■ **Problem to solve**: Word for word, give every line of the listing again.

■ **Given data**:
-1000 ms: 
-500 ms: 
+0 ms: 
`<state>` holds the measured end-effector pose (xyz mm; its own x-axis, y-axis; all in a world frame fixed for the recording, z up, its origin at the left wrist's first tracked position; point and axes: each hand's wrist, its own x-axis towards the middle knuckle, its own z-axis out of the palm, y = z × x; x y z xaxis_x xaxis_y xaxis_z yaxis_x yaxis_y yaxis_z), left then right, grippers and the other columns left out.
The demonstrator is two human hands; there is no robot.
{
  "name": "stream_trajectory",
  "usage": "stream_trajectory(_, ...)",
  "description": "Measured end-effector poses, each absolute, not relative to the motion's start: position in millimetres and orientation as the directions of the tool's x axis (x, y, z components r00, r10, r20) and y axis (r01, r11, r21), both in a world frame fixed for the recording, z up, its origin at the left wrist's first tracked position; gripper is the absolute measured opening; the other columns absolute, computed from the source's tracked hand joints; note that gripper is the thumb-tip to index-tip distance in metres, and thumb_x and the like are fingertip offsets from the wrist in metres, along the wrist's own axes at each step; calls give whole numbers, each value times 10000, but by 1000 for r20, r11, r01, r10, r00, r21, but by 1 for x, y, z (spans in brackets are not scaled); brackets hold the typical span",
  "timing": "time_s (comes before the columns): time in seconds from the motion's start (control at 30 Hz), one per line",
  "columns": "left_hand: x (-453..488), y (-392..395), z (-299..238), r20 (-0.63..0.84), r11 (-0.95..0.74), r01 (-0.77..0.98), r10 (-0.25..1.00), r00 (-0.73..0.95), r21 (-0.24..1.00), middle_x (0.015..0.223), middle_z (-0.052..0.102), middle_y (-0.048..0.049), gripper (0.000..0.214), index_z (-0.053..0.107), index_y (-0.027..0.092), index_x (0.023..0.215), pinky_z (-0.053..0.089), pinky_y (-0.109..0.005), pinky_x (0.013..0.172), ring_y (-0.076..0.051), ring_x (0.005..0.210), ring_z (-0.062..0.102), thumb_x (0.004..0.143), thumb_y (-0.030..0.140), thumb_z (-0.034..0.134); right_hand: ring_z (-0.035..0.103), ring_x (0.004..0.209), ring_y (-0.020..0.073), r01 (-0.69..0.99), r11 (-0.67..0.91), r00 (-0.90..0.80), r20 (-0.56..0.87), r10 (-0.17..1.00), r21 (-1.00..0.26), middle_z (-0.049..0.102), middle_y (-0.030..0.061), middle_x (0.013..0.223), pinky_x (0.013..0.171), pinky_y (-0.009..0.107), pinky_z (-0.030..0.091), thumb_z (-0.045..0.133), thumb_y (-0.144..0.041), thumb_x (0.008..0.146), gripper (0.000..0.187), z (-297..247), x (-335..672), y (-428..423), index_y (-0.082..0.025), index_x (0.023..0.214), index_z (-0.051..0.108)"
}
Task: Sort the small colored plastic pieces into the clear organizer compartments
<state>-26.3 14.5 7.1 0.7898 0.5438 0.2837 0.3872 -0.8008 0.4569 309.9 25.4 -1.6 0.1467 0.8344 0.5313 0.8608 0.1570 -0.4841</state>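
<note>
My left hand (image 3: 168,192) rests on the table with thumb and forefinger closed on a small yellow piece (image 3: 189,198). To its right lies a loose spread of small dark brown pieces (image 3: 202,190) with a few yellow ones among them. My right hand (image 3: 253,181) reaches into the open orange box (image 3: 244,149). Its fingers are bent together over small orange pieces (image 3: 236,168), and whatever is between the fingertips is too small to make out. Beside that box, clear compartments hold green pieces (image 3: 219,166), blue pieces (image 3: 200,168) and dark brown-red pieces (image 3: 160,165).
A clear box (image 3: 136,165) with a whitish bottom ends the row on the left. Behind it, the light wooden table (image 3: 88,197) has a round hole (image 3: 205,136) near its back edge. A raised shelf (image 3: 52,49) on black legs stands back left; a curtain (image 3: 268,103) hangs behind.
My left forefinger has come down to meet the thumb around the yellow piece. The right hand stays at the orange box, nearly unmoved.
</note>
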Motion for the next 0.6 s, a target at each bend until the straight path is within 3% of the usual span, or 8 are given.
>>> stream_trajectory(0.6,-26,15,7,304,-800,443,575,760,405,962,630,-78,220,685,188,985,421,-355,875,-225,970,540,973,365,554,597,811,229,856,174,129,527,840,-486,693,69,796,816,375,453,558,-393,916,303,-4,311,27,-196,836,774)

■ **Response area**:
-1000 ms: 
-500 ms: 
+0 ms: 
`<state>` holds the measured end-effector pose (xyz mm; its own x-axis, y-axis; all in a world frame fixed for the recording, z up, its origin at the left wrist's first tracked position; point and axes: each hand's wrist, its own x-axis towards the middle knuckle, its own z-axis out of the palm, y = z × x; x y z xaxis_x xaxis_y xaxis_z yaxis_x yaxis_y yaxis_z), left then right, grippers and the other columns left out.
The demonstrator is two human hands; there is no robot.
{
  "name": "stream_trajectory",
  "usage": "stream_trajectory(_, ...)",
  "description": "Measured end-effector poses, each absolute, not relative to the motion's start: position in millimetres and orientation as the directions of the tool's x axis (x, y, z components r00, r10, r20) and y axis (r01, r11, r21), both in a world frame fixed for the recording, z up, its origin at the left wrist's first tracked position; gripper is the absolute measured opening; the other columns absolute, computed from the source's tracked hand joints; note that gripper is the thumb-tip to index-tip distance in metres, and thumb_x and the like are fingertip offsets from the wrist in metres, along the wrist's own axes at each step; calls give whole numbers, each value times 10000, but by 1000 for r20, r11, r01, r10, r00, r21, but by 1 for x, y, z (spans in brackets are not scaled); brackets hold the typical span",
  "timing": "time_s (comes before the columns): time in seconds from the motion's start (control at 30 Hz), one per line",
  "columns": "left_hand: x (-453..488), y (-392..395), z (-299..238), r20 (-0.63..0.84), r11 (-0.95..0.74), r01 (-0.77..0.98), r10 (-0.25..1.00), r00 (-0.73..0.95), r21 (-0.24..1.00), middle_x (0.015..0.223), middle_z (-0.052..0.102), middle_y (-0.048..0.049), gripper (0.000..0.214), index_z (-0.053..0.107), index_y (-0.027..0.092), index_x (0.023..0.215), pinky_z (-0.053..0.089), pinky_y (-0.109..0.005), pinky_x (0.013..0.172), ring_y (-0.076..0.051), ring_x (0.005..0.210), ring_z (-0.062..0.102), thumb_x (0.004..0.143), thumb_y (-0.030..0.140), thumb_z (-0.034..0.134); right_hand: ring_z (-0.035..0.103), ring_x (0.004..0.209), ring_y (-0.020..0.073), r01 (-0.69..0.99), r11 (-0.67..0.91), r00 (-0.90..0.80), r20 (-0.56..0.87), r10 (-0.17..1.00), r21 (-1.00..0.26), middle_z (-0.049..0.102), middle_y (-0.030..0.061), middle_x (0.013..0.223), pinky_x (0.013..0.171), pinky_y (-0.009..0.107), pinky_z (-0.030..0.091), thumb_z (-0.045..0.133), thumb_y (-0.144..0.041), thumb_x (0.008..0.146), gripper (0.000..0.187), z (-297..247), x (-335..672), y (-428..423), index_y (-0.082..0.025), index_x (0.023..0.214), index_z (-0.051..0.108)"
}
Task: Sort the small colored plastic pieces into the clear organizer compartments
<state>-26.3 14.5 7.1 0.7898 0.5438 0.2837 0.3872 -0.8008 0.4569 309.9 25.4 -1.6 0.1467 0.8344 0.5313 0.8608 0.1570 -0.4841</state>
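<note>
My left hand (image 3: 168,192) rests on the table with thumb and forefinger closed on a small yellow piece (image 3: 189,198). To its right lies a loose spread of small dark brown pieces (image 3: 202,190) with a few yellow ones among them. My right hand (image 3: 253,181) reaches into the open orange box (image 3: 244,149). Its fingers are bent together over small orange pieces (image 3: 236,168), and whatever is between the fingertips is too small to make out. Beside that box, clear compartments hold green pieces (image 3: 219,166), blue pieces (image 3: 200,168) and dark brown-red pieces (image 3: 160,165).
A clear box (image 3: 136,165) with a whitish bottom ends the row on the left. Behind it, the light wooden table (image 3: 88,197) has a round hole (image 3: 205,136) near its back edge. A raised shelf (image 3: 52,49) on black legs stands back left; a curtain (image 3: 268,103) hangs behind.
My left forefinger has come down to meet the thumb around the yellow piece. The right hand stays at the orange box, nearly unmoved.
</note>
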Motion for the next 0.6 s, a target at each bend until the straight path is within 3% of the usual span, or 8 are given.
>>> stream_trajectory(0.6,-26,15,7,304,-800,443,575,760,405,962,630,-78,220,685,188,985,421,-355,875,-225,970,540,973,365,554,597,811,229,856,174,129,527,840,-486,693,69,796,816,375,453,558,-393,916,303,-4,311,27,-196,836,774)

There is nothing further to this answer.